It's good in theory but in practice you'd need to spend a lot of time and money doing deep audits yourself, both hardware and software. That just really isn't a worthwhile investment for the vast, vast, majority of people.
At the end of the day it all still boils down to trust based on reputation, incentives and oversight. Openness is important but no panacea.
Its silly to advice against reasonable actions like switching to an OS that respects your privacy based on unreasonable standards that aren't met presently anyway.
Don't bother leaving that disease ridden hag covered in boils you can't possibly invest the resources to sequence the full genome of this clean looking young lady over here it all comes down to trust amirite.

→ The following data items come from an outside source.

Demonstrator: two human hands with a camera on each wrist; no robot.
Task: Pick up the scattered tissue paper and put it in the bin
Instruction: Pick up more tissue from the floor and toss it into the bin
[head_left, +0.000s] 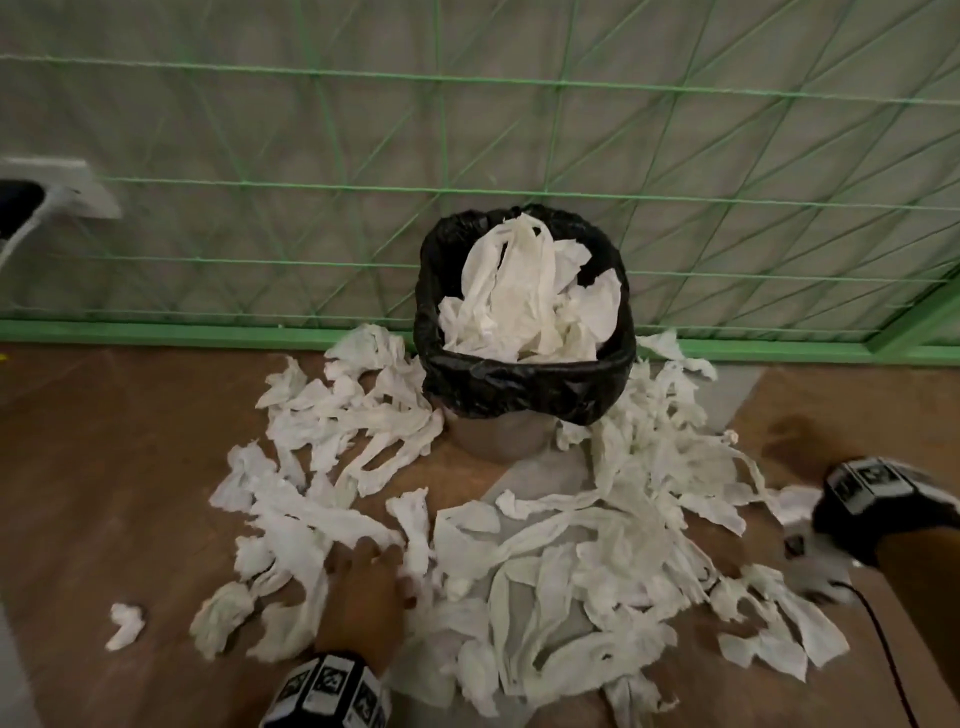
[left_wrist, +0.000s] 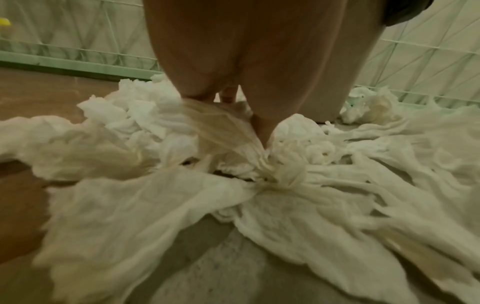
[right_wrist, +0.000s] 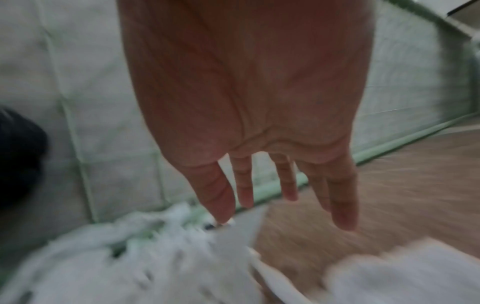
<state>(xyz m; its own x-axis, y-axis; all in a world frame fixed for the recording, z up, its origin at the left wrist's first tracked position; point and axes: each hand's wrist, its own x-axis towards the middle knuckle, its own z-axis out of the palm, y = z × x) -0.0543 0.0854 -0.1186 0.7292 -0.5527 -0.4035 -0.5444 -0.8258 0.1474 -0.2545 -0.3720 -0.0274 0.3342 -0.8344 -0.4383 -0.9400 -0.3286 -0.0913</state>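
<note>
A small bin (head_left: 519, 379) with a black liner stands against the fence, heaped with white tissue (head_left: 524, 291). Torn tissue paper (head_left: 571, 561) lies scattered on the brown floor all round it. My left hand (head_left: 366, 571) is down on the pile left of centre. In the left wrist view the left hand (left_wrist: 231, 119) pinches a bunched sheet of tissue (left_wrist: 223, 127) between thumb and fingers. My right hand (right_wrist: 283, 205) hovers over the tissue with fingers straight and spread, holding nothing. In the head view only the right wrist band (head_left: 872, 496) shows, at the right edge.
A green mesh fence (head_left: 467, 156) with a green base rail (head_left: 208, 332) closes off the back. A white wall plug (head_left: 62, 192) sits at far left. A black cable (head_left: 883, 649) runs by my right arm. One stray wad (head_left: 124, 623) lies apart, lower left.
</note>
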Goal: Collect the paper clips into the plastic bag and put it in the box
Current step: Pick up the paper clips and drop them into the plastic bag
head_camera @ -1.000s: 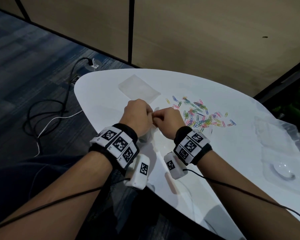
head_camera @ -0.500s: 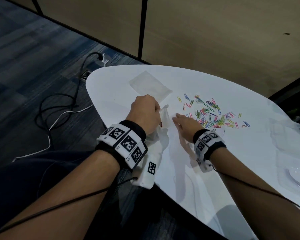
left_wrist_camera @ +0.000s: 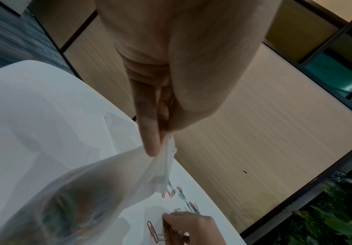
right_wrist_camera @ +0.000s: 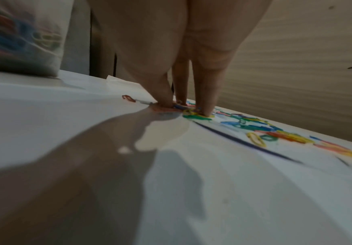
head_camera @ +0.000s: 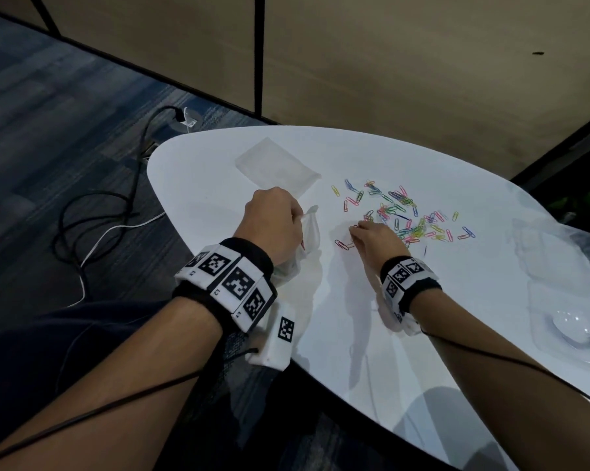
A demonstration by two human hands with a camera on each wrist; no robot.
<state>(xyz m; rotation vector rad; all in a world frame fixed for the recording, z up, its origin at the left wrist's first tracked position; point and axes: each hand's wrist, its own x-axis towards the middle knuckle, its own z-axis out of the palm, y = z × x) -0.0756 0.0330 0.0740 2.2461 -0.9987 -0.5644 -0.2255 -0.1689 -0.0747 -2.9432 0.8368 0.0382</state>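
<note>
White and glossy, the rounded tabletop (head_camera: 422, 334) is set before tan wall panels, with dark carpet and loose cables on the floor at its left. Nearest, close to the left edge, the clear plastic bag (left_wrist_camera: 91, 190) is held up off the surface by the left hand (head_camera: 273, 222), its top edge pinched between thumb and curled fingers (left_wrist_camera: 148, 132); it is thin and crinkled, and blurred coloured clips are seen through its film at the bottom. Just beside it, towards the middle, the right hand (head_camera: 375, 236) is lowered palm down, its thumb and fingertips (right_wrist_camera: 204, 106) pressed on the near end of the paper clips (head_camera: 405, 215); whether any clip is pinched cannot be told. The clips are small wire loops in red, blue, green, yellow and pink, scattered loosely across the middle. At the right edge a clear plastic box (head_camera: 565, 300) is seen lying open. Farther back, near the far left edge, a second flat clear bag (head_camera: 276, 168) is laid.
</note>
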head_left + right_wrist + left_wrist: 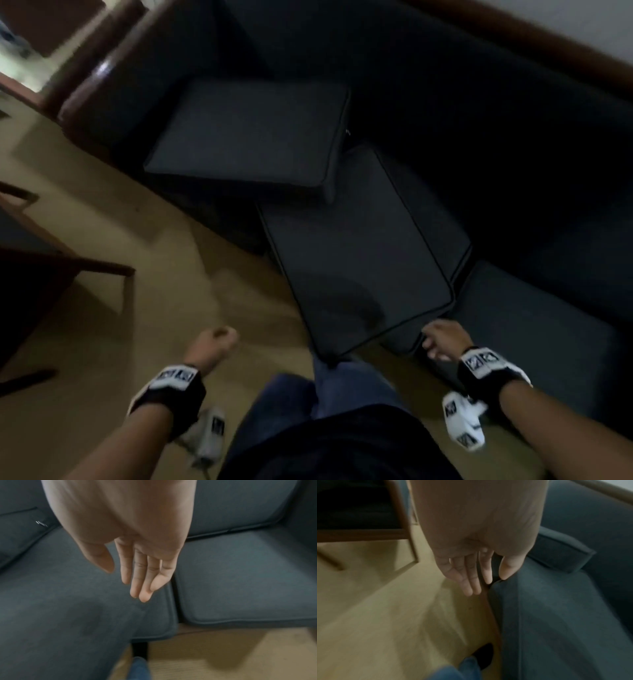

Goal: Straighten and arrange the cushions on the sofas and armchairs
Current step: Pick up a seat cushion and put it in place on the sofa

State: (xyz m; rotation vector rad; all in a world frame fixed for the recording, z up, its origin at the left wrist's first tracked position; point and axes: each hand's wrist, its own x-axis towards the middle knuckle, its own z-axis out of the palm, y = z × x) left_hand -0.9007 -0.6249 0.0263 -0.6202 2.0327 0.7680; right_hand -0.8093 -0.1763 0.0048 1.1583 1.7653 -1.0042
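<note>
Furthest out to the left of my left hand (215, 342) I see a dark wooden table (51, 260), standing on the pale floor (102, 342) well apart from the sofa. The left hand itself hangs over that floor, holding nothing. In the head view it looks loosely closed, but the left wrist view shows its fingers (471, 582) long and relaxed, slightly spread, with the thumb tip at or just above the corner of a dark blue-grey cushion (556, 615); I cannot tell whether it touches.

Ahead of the left hand and a little to its right, one loose cushion (246, 137) lies askew on the sofa (479, 102), its near corner overlapping the next one. That second, crooked cushion (356, 253) lies between my two hands, turned at an angle so that its near corner juts out past the sofa's front edge, over my jeans-clad leg (342, 380).

My right hand (442, 339) sits just right of that jutting corner, at the gap between the crooked cushion and the seat cushion (534, 339) to its right. In the right wrist view the fingers (137, 577) are straight and close together, thumb apart, gripping nothing, hovering over the seam between the two pads; contact is not clear to me. The seat cushion right of the hand lies flat and square in its place against the back pad (240, 507).
</note>
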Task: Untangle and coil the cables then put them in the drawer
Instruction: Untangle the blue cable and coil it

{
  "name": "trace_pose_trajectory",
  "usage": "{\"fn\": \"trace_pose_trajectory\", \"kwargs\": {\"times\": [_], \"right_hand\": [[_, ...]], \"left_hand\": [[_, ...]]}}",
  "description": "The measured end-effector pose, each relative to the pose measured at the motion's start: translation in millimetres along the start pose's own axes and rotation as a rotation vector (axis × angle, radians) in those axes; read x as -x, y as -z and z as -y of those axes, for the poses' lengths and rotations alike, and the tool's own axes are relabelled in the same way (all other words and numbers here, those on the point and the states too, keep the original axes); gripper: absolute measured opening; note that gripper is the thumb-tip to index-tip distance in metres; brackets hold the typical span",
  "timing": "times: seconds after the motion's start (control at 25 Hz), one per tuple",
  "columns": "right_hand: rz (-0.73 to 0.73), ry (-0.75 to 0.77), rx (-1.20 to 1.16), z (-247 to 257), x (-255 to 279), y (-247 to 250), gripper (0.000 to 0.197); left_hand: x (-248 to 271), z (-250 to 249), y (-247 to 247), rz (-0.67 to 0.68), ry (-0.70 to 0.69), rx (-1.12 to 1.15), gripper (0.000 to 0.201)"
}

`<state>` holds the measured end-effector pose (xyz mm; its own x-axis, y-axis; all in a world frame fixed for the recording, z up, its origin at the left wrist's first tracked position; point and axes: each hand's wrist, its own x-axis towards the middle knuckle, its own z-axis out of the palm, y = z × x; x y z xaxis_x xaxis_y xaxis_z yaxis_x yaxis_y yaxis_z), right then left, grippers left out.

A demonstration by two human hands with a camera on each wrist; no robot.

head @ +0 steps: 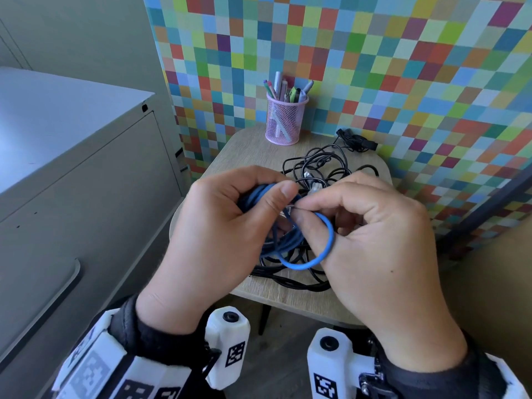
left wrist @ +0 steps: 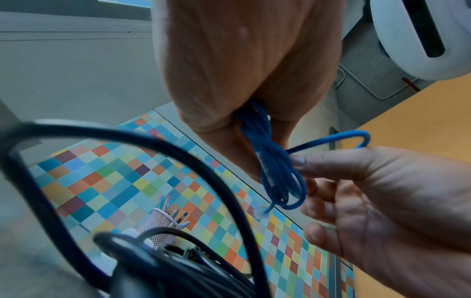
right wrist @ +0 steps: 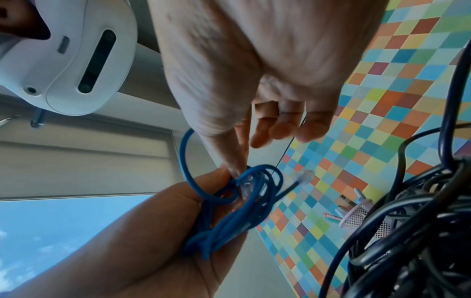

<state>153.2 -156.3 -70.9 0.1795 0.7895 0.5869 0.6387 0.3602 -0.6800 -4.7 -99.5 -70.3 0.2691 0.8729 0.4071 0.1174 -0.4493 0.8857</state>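
Note:
My left hand (head: 270, 197) grips a coiled bundle of blue cable (head: 328, 243) above the small wooden table (head: 247, 148). My right hand (head: 298, 214) pinches the blue cable near one clear plug, thumb against forefinger, and a loose blue loop hangs below it. In the right wrist view the bundle (right wrist: 229, 221) lies in the left palm and a second clear plug (right wrist: 304, 175) sticks out free. In the left wrist view the blue cable (left wrist: 275, 173) hangs from the fist. A tangle of black cables (head: 316, 165) lies on the table under both hands.
A pink mesh pen cup (head: 283, 122) stands at the table's back edge against the chequered wall. A black plug (head: 357, 141) lies at the back right. A grey cabinet (head: 86, 182) with a drawer handle (head: 57, 298) stands to the left.

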Motion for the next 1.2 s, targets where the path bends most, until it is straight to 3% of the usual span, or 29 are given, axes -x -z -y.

Perhaps, but if poor UX prevents a user from using an ostensibly more secure platform, then security of said platform doesn’t enter into the consideration at all.
How many distros are shipping with ASLR now? Last I knew there were still major distros that weren't.
Heck, do the common DEs sandbox their search indexing processes yet, given there's been various vulnerabilities there previously?
Yes, okay, you have control, but when nobody implements relatively basic defence-in-depth mitigations that have been available on Windows (especially) and macOS for over a decade it's just sad and undermines the argument that its security is better.
At the end of the day it all still boils down to trust based on reputation, incentives and oversight. Openness is important but no panacea.